The Village program director, Erika Burnett, speaks to Metro Council at February 6, 2024 council meeting.

My name is Erika Burnett and I live in District 12; Erin Evans is my Councilperson.

I owe my unwavering and deep commitment to community and community-rooted solutions to my education. First at The Tennessee State University, and then at Vanderbilt. My educational experience is the perfect case study for the equitable distribution of resources.

Equitable distribution of resources is why I stand before you today as the Program Manager for The Village asking for a $1.2 million investment and a commitment to that same investment for 3 years.

My community and civic engagement intersected with many of you on both ends of this room. You've heard a lot about The Village tonight. So let me fill in a few gaps.

Here's what I know to be true:

The Village is an intentionally curated, safe and affirming space committed to upskilling and resourcing for leaders and organizations closest in proximity to the epicenter of many of our communities ills.

The Village was one of the many impactful programs supported by the Mayor's Office of Community Safety under the previous administration. That office has since been disbanded.

This work, the movement of The Village, was birthed in and through and from community and it continues to uphold the values, priorities, and needs of that community.

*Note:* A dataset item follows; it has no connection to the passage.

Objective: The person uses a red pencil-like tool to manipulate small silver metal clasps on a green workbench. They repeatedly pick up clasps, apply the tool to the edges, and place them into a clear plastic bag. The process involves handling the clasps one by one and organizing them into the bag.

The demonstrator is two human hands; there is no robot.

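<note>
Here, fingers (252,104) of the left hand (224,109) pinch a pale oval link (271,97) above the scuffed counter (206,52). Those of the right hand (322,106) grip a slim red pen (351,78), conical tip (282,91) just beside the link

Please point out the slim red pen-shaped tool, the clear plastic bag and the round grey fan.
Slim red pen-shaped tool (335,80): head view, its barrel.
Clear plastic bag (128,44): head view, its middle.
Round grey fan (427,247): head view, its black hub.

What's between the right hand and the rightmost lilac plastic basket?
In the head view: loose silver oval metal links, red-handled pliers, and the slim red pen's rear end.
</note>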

With Council's support, our budget allocation grew from $100,000 in year one, to $300,000 in year two, to an operating budget of nearly $600,000 as we rounded out year three.

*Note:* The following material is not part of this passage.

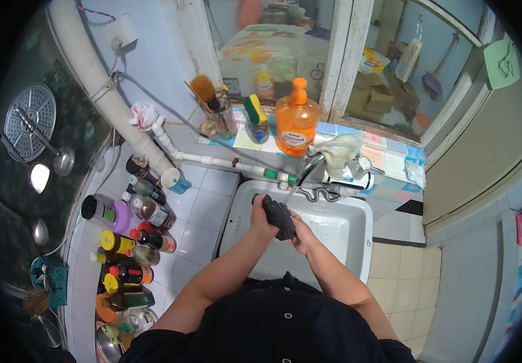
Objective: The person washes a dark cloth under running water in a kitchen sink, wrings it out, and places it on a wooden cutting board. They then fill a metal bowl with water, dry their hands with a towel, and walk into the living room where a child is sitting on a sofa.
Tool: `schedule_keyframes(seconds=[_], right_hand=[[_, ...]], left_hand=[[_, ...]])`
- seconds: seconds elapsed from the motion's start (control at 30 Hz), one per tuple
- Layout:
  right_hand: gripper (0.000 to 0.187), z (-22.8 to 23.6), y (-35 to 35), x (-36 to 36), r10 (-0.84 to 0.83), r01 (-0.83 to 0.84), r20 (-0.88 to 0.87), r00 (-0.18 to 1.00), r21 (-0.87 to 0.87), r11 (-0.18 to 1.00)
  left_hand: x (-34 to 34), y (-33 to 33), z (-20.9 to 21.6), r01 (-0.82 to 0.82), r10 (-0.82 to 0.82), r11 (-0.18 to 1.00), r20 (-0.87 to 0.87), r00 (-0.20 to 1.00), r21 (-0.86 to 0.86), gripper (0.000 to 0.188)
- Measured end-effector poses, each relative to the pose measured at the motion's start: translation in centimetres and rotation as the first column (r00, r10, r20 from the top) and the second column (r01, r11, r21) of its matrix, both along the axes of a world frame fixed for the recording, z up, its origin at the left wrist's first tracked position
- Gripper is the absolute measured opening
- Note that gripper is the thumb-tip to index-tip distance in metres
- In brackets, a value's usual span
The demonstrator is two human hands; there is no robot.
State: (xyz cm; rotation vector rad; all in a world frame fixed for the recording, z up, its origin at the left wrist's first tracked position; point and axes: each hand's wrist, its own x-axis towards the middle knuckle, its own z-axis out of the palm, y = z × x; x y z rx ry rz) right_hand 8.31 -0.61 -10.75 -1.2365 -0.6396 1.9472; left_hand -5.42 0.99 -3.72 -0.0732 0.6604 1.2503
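Over the white sink [362, 236], a bunched dark grey cloth [279, 219] is gripped between both my hands. My left hand [262, 221] is wrapped round its left side, the fingers partly hidden behind it. My right hand [301, 235] presses against its right side with bent fingers. Just above the cloth, the curved metal faucet [310, 169] lets a thin stream of water fall onto or beside it. A pale cloth [339, 152] drapes over the faucet's upper part.
On the tiled ledge stand an orange soap bottle [297, 124], a yellow-green sponge [255, 111] on a jar, and a glass with a brush [203, 89]. Several sauce bottles [155, 213] crowd the counter at left. White pipes [212, 160] run behind the sink.
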Motion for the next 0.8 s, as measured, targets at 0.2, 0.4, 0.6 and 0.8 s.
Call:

To date the reach and impact of The Village spans over 800 individuals representing themselves and over 300 local nonprofit organizations.

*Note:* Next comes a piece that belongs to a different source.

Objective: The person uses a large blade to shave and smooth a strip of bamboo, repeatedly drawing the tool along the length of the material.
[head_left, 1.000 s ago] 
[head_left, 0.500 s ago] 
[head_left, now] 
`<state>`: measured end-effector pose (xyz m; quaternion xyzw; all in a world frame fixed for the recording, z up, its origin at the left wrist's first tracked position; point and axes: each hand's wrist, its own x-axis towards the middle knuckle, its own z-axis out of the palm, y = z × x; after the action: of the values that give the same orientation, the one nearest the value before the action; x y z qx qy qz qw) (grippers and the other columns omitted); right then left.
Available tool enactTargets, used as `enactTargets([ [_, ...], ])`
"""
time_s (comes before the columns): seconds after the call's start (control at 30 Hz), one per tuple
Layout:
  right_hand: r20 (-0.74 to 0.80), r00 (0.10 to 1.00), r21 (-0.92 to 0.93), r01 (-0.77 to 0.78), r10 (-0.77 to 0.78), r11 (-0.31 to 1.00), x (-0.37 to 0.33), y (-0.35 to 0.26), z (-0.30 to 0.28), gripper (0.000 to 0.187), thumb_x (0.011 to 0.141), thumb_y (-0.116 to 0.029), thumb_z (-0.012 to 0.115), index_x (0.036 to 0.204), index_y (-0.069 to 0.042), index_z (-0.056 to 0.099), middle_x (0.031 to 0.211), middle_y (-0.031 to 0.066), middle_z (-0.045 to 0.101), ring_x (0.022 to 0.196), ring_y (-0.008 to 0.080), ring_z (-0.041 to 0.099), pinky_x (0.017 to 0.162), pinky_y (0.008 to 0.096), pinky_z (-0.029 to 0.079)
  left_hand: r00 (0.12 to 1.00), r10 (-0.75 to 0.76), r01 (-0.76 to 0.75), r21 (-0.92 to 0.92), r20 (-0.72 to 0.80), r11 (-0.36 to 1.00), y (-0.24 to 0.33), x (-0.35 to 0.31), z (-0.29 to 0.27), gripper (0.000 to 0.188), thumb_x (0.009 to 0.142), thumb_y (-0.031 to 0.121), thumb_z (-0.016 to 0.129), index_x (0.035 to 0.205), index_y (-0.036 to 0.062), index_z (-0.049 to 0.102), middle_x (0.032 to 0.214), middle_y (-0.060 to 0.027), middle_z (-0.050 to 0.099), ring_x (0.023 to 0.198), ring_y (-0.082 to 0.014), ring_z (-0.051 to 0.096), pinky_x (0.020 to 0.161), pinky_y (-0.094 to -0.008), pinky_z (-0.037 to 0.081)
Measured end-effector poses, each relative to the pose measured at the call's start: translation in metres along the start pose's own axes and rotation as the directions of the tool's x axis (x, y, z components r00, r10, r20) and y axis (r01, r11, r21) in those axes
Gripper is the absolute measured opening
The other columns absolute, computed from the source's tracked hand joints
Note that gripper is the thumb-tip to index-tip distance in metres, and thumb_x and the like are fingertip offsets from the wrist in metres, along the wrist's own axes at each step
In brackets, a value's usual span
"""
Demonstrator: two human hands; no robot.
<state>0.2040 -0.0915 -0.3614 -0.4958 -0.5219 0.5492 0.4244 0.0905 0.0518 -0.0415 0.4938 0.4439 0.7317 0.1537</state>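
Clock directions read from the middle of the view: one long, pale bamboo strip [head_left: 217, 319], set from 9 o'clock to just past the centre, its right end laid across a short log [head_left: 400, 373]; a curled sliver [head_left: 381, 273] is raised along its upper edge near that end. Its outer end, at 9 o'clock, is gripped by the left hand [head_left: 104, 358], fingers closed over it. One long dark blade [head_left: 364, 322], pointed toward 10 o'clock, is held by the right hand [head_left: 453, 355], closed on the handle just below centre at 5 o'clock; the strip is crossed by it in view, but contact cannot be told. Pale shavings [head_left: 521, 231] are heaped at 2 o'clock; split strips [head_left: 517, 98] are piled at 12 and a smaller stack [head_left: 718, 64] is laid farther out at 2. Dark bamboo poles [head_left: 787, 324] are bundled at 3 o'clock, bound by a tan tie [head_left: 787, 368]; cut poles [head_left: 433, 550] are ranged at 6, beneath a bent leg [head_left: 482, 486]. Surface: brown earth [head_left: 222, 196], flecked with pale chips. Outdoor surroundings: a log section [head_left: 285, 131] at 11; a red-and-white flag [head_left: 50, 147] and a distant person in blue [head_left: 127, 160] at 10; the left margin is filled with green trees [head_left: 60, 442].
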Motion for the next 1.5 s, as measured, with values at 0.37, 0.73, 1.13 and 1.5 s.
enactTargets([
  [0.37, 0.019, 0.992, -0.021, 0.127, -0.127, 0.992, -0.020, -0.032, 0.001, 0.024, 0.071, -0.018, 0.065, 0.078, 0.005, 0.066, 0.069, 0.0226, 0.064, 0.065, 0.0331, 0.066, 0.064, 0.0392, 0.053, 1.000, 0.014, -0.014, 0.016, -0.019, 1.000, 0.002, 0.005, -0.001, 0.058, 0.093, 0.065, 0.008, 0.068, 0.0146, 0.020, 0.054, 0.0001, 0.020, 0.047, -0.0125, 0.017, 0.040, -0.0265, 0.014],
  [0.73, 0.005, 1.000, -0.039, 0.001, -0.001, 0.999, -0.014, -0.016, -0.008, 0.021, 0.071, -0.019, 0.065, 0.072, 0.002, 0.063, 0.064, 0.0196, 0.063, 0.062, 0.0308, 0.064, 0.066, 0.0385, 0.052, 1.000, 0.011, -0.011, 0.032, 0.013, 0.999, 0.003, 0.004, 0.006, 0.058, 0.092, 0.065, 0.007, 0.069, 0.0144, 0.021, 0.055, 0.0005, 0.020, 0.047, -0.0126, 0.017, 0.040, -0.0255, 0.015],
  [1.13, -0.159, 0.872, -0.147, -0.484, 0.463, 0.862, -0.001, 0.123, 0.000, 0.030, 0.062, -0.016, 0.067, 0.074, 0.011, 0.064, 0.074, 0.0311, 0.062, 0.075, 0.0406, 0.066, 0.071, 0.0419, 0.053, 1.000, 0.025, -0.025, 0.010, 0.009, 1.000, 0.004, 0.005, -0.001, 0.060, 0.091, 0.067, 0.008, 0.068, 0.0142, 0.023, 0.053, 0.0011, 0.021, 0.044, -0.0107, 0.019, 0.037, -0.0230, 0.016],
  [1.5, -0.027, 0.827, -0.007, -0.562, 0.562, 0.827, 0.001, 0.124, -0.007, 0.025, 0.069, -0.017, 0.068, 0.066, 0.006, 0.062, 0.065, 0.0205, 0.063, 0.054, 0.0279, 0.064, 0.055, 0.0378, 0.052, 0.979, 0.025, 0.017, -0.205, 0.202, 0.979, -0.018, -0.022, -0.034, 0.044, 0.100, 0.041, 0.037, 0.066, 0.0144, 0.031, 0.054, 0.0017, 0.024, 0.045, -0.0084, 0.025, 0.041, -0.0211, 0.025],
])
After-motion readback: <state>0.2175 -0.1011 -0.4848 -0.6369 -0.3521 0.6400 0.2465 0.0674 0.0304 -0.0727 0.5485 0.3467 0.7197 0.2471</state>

Many of you, elected officials, benefitted from the platform, support, captive audience, and social capital The Village as a collective provided during your recent campaigns.

The Black nonprofit leaders I support every day have historically been underfunded, overworked, mismanaged and overlooked.

The organizations serving our most vulnerable populations have their initiatives exploited, their impact tokenized, their ideas co-oped and their priorities pretzeled into parameters necessary to fit the guidelines of the next shiney partnership opportunity.

There is a need for a robust, comprehensive and cross-sector community safety plan that understands violence, crime and belonging related outcomes through the lens of prevention, intervention and responsive services offered by the most contextually informed amongst us.

Through the diligence and strategy of Village leadership, we have built momentum and secured commitment from both public and private sector investors who believe in the power and necessity of this work. Ensuring diverse and sustainable funding streams.

The threat of divestment on the part of our Metro government was enough to motivate a number of YOUR constituents, constituents serving OUR communities, to exercise their political capital to advocate on behalf of a space that has been carved out with the sole purpose of creating an ecosystem where they move beyond survival and truly thrive.

What I know to be true is that we are doing our part. Before today, we may not have done much talking, but we have for sure walked the walk. So now, we are standing here with extended hands. We are asking that Council extend a hand, complete with $1.2 million a year for three years, and meet us exactly where we are: standing in the gaps, serving the most vulnerable, the most marginalized and the most overlooked in our communities.

I look forward to every opportunity offered to share about the work and impact of the Village.

We are worthy and deserving of your commitment.